FOLHA - Há teóricos que acreditam que uma solução possível para o Iraque seria dividi-lo em três partes -curda, árabe xiita e árabe sunita. O sr. concorda?
ANDERSON
- Não. Eu já cheguei a pensar nisso, como forma de interromper a matança. Mas já há um conflito de interesses entre os EUA, o Irã, a Síria, a Arábia Saudita e o próprio Iraque e, se for criado um Curdistão, um Xiistão e um Sunistão, essa guerra por procuração pode abrir caminho para uma guerra regional de fato. Acho que é importante, no entanto, que essas pessoas [no Iraque] sejam separadas por um tempo. Muros não são necessariamente algo ruim, se podem salvar vidas. Não é a melhor solução, mas muros, como nós já vimos, uma hora caem.

FOLHA - Como é o sentimento nas ruas hoje entre a população?
ANDERSON
- É uma sociedade profundamente traumatizada, mas capaz de prosseguir com suas funções diárias sob a proteção de uma vida cotidiana quase surrealista. Na maior parte do tempo, querem somente que as crianças estejam a salvo e tenham um futuro. E falam em sair. Muita gente está deixando o país, quase 3 milhões já saíram. A maioria é de pessoas que estudaram, de gente afluente. Se a guerra continuar, o Iraque vai se tornar um país pobre em todos os sentidos, como o Camboja. A grande conseqüência do massacre [promovido pelo Khmer Vermelho] no Camboja é que ele acabou com a população educada do país.

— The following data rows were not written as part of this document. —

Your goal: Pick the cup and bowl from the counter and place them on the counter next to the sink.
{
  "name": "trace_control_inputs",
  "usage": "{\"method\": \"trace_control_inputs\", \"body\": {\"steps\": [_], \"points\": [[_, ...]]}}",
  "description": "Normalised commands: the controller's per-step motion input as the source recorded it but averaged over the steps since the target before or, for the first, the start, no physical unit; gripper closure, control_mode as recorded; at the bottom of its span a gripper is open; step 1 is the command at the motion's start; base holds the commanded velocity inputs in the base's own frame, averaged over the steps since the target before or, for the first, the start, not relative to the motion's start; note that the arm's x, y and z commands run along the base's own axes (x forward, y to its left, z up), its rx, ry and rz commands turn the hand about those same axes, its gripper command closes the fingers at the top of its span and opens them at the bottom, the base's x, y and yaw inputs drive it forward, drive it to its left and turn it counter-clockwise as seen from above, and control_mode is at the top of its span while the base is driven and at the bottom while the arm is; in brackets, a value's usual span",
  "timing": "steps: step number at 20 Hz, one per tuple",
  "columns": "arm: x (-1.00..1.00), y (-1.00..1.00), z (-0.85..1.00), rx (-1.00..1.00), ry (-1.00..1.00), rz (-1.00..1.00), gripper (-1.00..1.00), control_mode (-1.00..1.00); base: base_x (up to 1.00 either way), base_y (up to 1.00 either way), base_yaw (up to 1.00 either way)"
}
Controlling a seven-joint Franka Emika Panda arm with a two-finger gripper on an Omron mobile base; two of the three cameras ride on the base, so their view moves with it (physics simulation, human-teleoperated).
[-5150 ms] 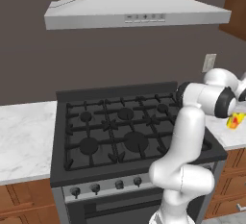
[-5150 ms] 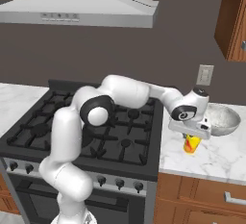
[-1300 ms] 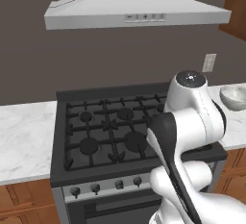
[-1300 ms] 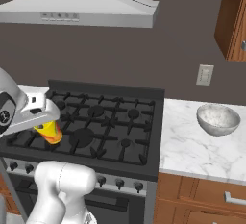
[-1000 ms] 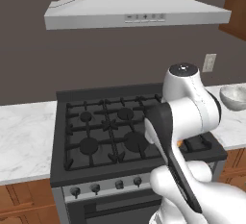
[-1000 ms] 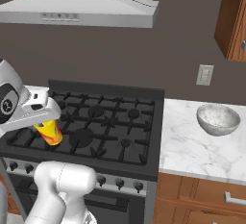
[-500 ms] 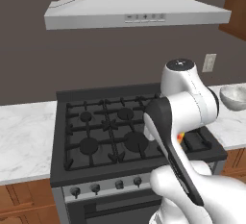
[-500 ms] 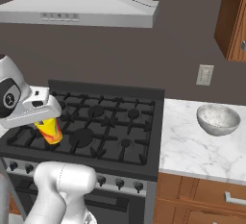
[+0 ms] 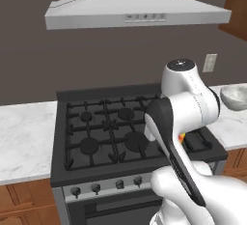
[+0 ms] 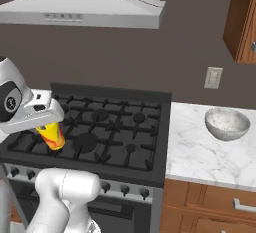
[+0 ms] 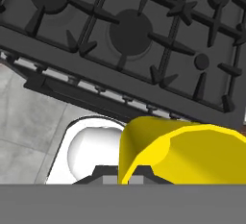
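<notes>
Cup [image 10: 51, 136] in transit, pinched by the gripper [image 10: 46, 127] above the stove's [image 10: 105, 127] front-left corner.
Carry toward the sink is pending; bowl [image 10: 227, 123] is waiting on the counter [image 10: 200, 157].

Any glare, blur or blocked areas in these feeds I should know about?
Left base view: sharp, arm hides the stovetop right side. Right base view: even light, soft sheen on the bowl. Hand view: the yellow cup crowds the lower frame.

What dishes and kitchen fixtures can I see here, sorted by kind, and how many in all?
Cups: 1, the yellow cup held in the pincer over the stove front
Bowls: 1, the bowl on the counter
Stovetops: 1, the black gas stovetop
Range hoods: 1, the range hood
Wall outlets: 1, the wall outlet
Total: 5
</notes>
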Motion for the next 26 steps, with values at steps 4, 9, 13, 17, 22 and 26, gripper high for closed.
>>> {"method": "trace_control_inputs", "body": {"steps": [4,9,13,17,22,26], "points": [[0.00,0.00,0.00,0.00,0.00,0.00,1.00,1.00,-1.00,-0.19,-0.04],[0.00,0.00,0.00,0.00,0.00,0.00,1.00,1.00,-0.79,-0.30,-0.15],[0.00,0.00,0.00,0.00,0.00,0.00,1.00,1.00,-0.03,-0.16,-0.39],[0.00,0.00,0.00,0.00,0.00,0.00,1.00,1.00,0.00,-0.57,-0.65],[0.00,0.00,0.00,0.00,0.00,0.00,1.00,1.00,0.07,-0.60,-0.75],[0.00,0.00,0.00,0.00,0.00,0.00,1.00,1.00,0.10,-0.47,-0.80]]}}
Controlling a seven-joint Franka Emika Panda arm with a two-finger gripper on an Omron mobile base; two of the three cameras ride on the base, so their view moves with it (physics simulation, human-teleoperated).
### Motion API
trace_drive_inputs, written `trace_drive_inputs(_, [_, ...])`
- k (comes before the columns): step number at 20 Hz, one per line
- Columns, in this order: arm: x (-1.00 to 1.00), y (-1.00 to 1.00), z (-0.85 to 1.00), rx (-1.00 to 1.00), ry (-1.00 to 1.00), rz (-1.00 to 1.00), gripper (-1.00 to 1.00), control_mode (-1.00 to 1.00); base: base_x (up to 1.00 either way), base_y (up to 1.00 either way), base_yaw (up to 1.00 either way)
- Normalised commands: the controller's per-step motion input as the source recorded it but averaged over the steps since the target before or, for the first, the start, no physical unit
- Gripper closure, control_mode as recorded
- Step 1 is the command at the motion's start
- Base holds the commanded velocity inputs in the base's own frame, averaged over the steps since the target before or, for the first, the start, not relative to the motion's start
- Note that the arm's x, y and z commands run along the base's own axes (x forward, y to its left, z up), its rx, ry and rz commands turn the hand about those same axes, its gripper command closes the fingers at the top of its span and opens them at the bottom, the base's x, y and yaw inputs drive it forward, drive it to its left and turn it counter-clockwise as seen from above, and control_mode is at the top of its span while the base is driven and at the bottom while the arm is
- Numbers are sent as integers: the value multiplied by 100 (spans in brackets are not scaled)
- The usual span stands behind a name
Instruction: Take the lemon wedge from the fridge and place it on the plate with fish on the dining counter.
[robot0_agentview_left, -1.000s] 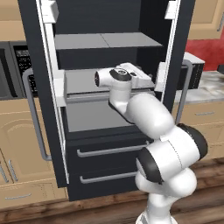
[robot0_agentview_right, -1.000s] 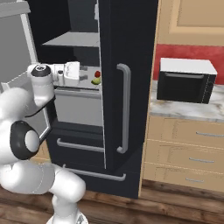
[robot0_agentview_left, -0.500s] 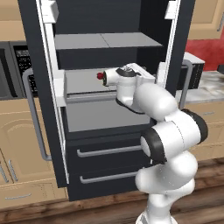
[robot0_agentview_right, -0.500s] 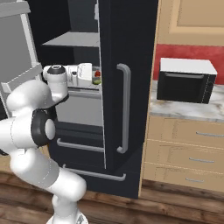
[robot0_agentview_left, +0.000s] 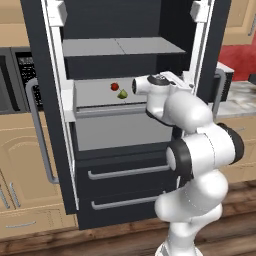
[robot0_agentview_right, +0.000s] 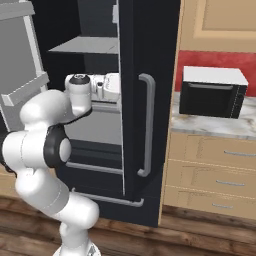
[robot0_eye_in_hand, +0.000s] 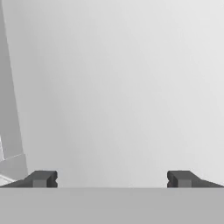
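Pincer (robot0_eye_in_hand: 112, 178) positioned inside tall black French-door fridge (robot0_agentview_left: 45, 130).
Jaws were spread fully, nothing held; tiny yellow-green lemon wedge (robot0_agentview_left: 122, 94) lay beside small red round fruit (robot0_agentview_left: 114, 86).

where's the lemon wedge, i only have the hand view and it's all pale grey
Observer: The lemon wedge lies on the middle shelf of the open fridge, seen in the left base view.
Operator: anything next to it
Observer: A small red round fruit sits just beside it, up and to its left in that view.
Operator: where's my hand relative to it
Observer: The arm's hand is at shelf height, to the right of the wedge and apart from it.
Operator: pincer holding anything
Observer: No, the pincer is open with nothing between its tips.
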Motion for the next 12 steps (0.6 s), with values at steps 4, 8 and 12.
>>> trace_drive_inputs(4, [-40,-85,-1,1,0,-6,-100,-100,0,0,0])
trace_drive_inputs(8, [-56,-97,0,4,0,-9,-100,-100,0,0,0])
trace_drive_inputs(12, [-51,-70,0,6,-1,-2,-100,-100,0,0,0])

FOLHA - O sr. acredita que os EUA atacarão o Irã?
ANDERSON
- Eles podem. As armas nucleares estão lá. Eles podem não atacar, mas onde ficaria a lógica da contenção? Se você tem um arsenal nuclear e não quer que outro país tenha, e esse país está produzindo as armas, qual a lógica senão bombardeá-lo para evitar? Não estou dizendo que haverá uma guerra nuclear, mas essa possibilidade uma hora vai ser confrontada. Eles vão pensar nisso.